# color combos..need help



## MyOldGoat (Jan 15, 2012)

HI, I have a documented 3 option tri-power car that is almost ready for paint. I am going with the original marina turquoise but I have a questions about the interior. I know black is "THE" color for interiors, and mine is turquoise. The seats only have to be washed up and a little bit of pipping replaced. Since I have never seen this color comb, my question is for those that have, what do you think about it? I like to be different, but I can't tell how bright the interior will be by just looking at the seats. Does anybody think this color will burn eyes out.

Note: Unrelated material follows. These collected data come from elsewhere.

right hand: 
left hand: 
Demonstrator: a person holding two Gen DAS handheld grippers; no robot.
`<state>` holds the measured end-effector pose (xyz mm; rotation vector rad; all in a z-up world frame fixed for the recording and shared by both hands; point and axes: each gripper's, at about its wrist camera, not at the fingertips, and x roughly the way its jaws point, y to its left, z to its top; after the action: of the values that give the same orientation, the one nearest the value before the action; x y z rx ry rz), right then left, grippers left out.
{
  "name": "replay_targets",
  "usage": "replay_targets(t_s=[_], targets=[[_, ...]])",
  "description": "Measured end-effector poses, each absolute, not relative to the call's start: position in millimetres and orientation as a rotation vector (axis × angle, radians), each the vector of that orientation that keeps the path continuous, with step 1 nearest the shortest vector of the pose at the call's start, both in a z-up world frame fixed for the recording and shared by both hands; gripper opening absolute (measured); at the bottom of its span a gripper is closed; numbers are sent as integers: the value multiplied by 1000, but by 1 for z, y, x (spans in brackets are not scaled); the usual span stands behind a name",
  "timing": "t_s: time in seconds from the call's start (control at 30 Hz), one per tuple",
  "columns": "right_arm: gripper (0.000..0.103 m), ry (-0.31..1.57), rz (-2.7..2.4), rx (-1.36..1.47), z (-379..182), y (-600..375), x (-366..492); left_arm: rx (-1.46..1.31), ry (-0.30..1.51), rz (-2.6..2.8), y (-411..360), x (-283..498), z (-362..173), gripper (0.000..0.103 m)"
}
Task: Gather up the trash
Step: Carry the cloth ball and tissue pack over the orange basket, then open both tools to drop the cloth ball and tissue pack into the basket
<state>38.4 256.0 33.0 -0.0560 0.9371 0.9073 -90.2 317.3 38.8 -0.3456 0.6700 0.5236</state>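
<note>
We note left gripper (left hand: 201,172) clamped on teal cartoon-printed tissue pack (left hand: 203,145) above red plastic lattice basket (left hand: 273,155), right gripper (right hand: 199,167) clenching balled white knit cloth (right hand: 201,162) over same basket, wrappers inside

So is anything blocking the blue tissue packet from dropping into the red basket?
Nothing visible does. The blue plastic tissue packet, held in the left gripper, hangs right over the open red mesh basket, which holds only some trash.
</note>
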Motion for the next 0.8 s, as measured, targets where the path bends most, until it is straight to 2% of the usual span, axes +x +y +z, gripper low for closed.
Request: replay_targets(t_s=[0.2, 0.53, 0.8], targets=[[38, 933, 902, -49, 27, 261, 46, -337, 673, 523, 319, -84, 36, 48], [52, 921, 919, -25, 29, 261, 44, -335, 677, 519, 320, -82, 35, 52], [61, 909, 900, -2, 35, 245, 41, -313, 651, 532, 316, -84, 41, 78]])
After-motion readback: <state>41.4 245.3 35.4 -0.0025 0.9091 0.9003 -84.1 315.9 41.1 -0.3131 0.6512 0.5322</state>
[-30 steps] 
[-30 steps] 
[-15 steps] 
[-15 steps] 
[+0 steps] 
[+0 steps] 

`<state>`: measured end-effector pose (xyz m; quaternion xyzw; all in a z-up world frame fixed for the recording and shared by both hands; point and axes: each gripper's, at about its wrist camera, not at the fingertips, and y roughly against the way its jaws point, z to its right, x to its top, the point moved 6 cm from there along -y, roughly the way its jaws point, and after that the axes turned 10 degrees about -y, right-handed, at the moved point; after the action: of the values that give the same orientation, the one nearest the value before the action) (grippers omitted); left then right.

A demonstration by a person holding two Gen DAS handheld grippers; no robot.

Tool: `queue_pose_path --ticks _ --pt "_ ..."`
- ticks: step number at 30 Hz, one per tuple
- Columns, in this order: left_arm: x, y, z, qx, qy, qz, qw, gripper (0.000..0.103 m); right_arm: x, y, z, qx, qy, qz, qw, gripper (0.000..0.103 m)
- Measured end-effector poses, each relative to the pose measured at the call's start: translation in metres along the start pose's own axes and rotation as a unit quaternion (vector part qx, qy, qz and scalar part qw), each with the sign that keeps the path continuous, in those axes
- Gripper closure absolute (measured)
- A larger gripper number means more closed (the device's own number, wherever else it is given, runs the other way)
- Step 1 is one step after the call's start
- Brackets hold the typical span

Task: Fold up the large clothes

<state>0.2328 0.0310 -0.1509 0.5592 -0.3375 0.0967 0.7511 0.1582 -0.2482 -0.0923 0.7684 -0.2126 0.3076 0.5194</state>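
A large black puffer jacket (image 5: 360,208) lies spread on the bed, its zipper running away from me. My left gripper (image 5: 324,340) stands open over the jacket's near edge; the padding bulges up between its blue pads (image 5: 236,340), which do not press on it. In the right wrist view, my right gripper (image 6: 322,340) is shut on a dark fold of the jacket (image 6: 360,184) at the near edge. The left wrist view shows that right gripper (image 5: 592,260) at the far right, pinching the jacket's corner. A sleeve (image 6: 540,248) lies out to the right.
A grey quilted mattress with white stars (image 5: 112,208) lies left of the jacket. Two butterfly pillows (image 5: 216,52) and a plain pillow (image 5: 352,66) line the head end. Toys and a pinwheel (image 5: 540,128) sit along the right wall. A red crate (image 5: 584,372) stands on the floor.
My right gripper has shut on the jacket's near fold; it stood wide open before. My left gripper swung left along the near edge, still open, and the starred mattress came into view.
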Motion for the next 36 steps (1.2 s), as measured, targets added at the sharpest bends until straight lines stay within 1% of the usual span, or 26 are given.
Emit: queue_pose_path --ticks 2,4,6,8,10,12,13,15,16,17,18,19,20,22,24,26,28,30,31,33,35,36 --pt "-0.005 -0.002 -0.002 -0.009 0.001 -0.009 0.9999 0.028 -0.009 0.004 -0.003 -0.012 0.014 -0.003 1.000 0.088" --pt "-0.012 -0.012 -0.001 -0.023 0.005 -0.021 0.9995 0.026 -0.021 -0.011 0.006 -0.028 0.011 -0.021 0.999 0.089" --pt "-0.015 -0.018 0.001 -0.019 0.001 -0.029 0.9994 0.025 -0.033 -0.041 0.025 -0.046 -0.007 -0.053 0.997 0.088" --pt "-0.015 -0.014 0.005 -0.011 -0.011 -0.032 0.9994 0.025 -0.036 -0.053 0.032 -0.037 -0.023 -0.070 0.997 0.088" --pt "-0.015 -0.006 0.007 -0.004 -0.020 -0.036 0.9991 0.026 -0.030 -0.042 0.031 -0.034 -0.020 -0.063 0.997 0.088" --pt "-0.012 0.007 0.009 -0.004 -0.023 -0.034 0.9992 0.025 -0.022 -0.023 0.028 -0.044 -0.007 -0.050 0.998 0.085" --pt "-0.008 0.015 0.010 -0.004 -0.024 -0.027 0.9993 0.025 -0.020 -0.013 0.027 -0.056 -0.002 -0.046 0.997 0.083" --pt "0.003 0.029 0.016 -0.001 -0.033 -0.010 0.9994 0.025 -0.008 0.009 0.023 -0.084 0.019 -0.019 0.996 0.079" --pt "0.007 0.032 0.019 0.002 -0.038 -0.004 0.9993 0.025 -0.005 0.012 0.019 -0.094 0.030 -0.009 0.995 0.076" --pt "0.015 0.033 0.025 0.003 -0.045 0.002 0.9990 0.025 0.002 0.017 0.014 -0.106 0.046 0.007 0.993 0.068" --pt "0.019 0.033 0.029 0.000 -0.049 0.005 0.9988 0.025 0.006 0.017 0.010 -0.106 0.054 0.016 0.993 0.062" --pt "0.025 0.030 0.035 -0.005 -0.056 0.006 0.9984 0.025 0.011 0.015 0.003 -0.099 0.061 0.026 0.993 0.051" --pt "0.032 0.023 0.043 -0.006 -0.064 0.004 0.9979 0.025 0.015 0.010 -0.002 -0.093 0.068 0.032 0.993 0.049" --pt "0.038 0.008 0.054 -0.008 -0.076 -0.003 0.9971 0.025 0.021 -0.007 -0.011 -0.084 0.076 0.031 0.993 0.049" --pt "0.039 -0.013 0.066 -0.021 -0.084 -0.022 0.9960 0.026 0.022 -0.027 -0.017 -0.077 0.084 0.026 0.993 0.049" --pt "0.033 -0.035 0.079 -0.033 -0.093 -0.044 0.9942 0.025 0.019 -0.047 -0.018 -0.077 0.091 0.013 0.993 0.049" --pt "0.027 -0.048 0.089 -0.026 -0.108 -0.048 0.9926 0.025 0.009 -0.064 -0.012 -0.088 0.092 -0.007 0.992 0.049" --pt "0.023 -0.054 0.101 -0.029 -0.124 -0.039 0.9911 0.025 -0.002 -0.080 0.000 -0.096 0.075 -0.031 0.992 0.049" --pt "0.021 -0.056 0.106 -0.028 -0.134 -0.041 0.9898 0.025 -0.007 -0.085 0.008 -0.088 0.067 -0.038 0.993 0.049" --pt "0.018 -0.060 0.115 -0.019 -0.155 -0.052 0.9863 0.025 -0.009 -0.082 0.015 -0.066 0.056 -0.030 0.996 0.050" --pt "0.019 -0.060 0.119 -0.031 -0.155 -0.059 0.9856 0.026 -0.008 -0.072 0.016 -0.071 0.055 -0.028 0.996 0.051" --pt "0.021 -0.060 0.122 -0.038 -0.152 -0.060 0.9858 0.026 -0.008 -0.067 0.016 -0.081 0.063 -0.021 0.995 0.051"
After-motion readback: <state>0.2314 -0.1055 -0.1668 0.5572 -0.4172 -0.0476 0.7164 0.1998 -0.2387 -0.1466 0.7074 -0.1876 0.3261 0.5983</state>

I guess if it wasn't a popular color I'll keep it, but I'm open for view points. As a side note, the only options the car has besides the tri-power is radio push button, custome font/rear seatbelts and exhaust extensions. It seems it was just a basic order for the dealer. I don't have the 3 spd manual, it was replaced with a m-21. Thanks again


----------



## facn8me (Jul 30, 2011)

Hmmm... Parchment is "THE" color of interiors for me..... Check out ultimategto.com. You can search by color and year for pics.


----------



## FlambeauHO (Nov 24, 2011)

I'd keep it original but definitely check out some pics first to make sure you like it.


----------



## ALKYGTO (Mar 29, 2010)

Yeah, black is HOT in the summer and really does'nt do the beautiful interiors on these cars justice IMO.


----------



## Roger that (Feb 6, 2010)

One of the things I like about 1950s and 60s cars were their colorful interiors, which you dont see in todays cars.


----------



## chuckha62 (Apr 5, 2010)

If my car's color (Silverglaze) looked good with ANY color other than black, I'd change it over! If I were you, I'd go back original. Other than that, Parchment is the color that looks best with your car, IMO.

Chuck


----------



## Eric Animal (Oct 28, 2007)

Leave it original or go with Parchment! It will really POP with M'turquoise! Eric


----------



## Rukee (Feb 8, 2007)

:agree looks awesome.


----------



## MyOldGoat (Jan 15, 2012)

Thanks guys...theres so much to think about. I got off the phone with Ames and they told me neither UPI or Legendary carry headliners in turquoise. They ended up sending me color samples from both companies. Right now I'm really leaning towards removing and saving the original skins and then sitting down to pick a color after the body is painted. I see what you guys are saying about parchment it does look sharp. BTW keep an eye out for pics of my car...I just got it home from storage and I am gonna start workin on it...after looking at the pictures here I couldn't wait until this summer to start on it


----------



## Eric Animal (Oct 28, 2007)

Yeah!!!! PICS ! :cheers :willy:


----------